Apremilast is an OSM-targeted phosphodiesterase-4 (PDE4) inhibitor indicated for the treatment of plaque psoriasis, active PsA, and Behcet’s disease with oral ulcers. This drug has no pre-screening or laboratory monitoring requirements and is well-tolerated with a favorable safety profile, suggesting it may be an effective treatment option during the COVID-19 pandemic and in the telehealth setting in general.

Studies in other disease areas, both prior to and during the COVID-19 pandemic, have shown that telehealth can be used to effectively manage patients’ treatment [27, 28]. However, it is unknown how telehealth during the pandemic impacted the medication use in patients with PsO or PsA treated with apremilast. The objective of this study was to assess if treatment patterns differed for patients with PsO and patients with PsA who initiated apremilast after a telehealth visit versus an in-person visit in a real-world setting.

Methods

Study Design and Data Source

This study employed a retrospective cohort design using administrative claims data from the Merative® MarketScan® Commercial and Medicare Supplemental databases from 1 October 2019 to 31 December 2020. The index date was the date of the first claim for apremilast during the identification period (1 April 2020 to 30 June 2020). The baseline period was 6 months before the index date, and the follow-up period was 6 months after the index date. We also used an identification period from 1 April 2019 to 30 June 2019 to benchmark pre-pandemic treatment patterns. The study schema is presented in Fig. 1.

Fig. 1.

Fig. 1

Study schema. This study used administrative claims data from 1 October 2019 to 31 December 2020. The index date was the date of the first claim for apremilast during the identification period (1 April 2020 to 30 June 2020).

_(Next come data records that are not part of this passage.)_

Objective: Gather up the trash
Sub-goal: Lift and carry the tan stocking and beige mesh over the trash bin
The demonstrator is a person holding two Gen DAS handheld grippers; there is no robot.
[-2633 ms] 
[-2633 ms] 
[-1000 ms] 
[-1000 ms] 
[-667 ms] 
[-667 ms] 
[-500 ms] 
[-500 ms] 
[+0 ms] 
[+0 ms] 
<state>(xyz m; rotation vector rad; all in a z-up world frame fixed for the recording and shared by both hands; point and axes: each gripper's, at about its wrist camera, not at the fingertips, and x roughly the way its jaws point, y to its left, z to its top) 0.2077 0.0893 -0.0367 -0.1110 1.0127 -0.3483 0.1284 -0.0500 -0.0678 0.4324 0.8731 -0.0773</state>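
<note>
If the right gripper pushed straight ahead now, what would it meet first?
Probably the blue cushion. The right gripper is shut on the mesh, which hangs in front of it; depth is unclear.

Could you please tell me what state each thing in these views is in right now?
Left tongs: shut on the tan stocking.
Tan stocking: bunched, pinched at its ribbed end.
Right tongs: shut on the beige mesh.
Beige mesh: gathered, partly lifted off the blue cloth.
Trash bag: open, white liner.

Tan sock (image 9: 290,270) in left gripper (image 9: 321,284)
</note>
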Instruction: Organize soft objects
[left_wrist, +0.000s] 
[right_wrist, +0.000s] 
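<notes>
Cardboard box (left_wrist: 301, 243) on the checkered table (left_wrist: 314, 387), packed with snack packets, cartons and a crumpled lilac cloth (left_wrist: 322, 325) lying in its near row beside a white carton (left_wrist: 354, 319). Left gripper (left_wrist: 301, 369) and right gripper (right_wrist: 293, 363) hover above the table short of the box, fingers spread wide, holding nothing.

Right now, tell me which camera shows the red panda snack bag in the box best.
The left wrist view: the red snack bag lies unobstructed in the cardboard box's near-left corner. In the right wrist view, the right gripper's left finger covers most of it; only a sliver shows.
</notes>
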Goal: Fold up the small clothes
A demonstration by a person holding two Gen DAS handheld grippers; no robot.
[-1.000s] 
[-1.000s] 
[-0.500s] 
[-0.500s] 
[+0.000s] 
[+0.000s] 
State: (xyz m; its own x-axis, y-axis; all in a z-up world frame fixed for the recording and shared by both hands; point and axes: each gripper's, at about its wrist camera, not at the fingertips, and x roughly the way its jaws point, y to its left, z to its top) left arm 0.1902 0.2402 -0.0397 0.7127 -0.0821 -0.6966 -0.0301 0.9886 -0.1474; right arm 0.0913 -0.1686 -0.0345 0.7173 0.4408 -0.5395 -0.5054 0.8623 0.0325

The baseline period was 6 months before the index date, and the follow-up period was 6 months after the index date

The MarketScan Commercial and Medicare Supplemental Databases include data on health services for > 43.6 million employees, dependents, and retirees in the USA with primary or Medicare supplemental coverage through privately insured fee-for-service, point-of-service, or capitated health plans. The databases include enrollment information and claims with healthcare utilization information (e.g., inpatient and outpatient services, and prescription drug claims). Institutional Review Board approval to conduct this study was not necessary, as this study used de-identified patient records and did not involve the collection, use, or transmittal of individually identifiable data. The datasets generated during and/or analyzed during the current study are not publicly available as they were licensed by the authors’ institution for use only in this study. In order to access the claims data used in this study, a license between PHAR and the data vendor was required, as noted in the current data availability statement, and PHAR was only able to access the data from the data vendor after signing a licensed agreement with the data vendor.

Patient Population

Patients diagnosed with PsO or PsA were identified based on the presence of: (1) at least one diagnosis by a dermatologist or rheumatologist for plaque PsO (International Classification of Diseases, Tenth Revision, Clinical Modification [ICD-10-CM] diagnosis codes L40.0, L40.8, L40.9), or (2) at least one diagnosis for PsA (ICD-10-CM codes L40.50, L40.51, L40.52, L40.53, L40.59) recorded by a dermatologist or rheumatologist during the entire study period (1 October 2019 to 31 December 2020). Similar ICD-10-CM diagnosis codes have been used to identify patients with PsO and patients with PSA in previous research [29, 30]. Patients were included if they initiated apremilast during the identification period. Patients were required to be at least 18 years of age on the index date (apremilast initiation date), have continuous enrollment for at least 6 months prior to (baseline period) and 6 months after (follow-up period) the index date, and have at least one of the diagnosis claims for PsO or PsA within 90 days prior to or on the index date. The claim closest to the index date was used to assign patients to an index visit type, i.e., in-person or telehealth. The index setting was identified via an algorithm utilizing Current Procedural Terminology (CPT®) codes, the Healthcare Common Procedural Coding System (HCPCS), National Drug Code (NDC) codes, and other modifiers (see Electronic Supplementary Material [ESM] Table S1).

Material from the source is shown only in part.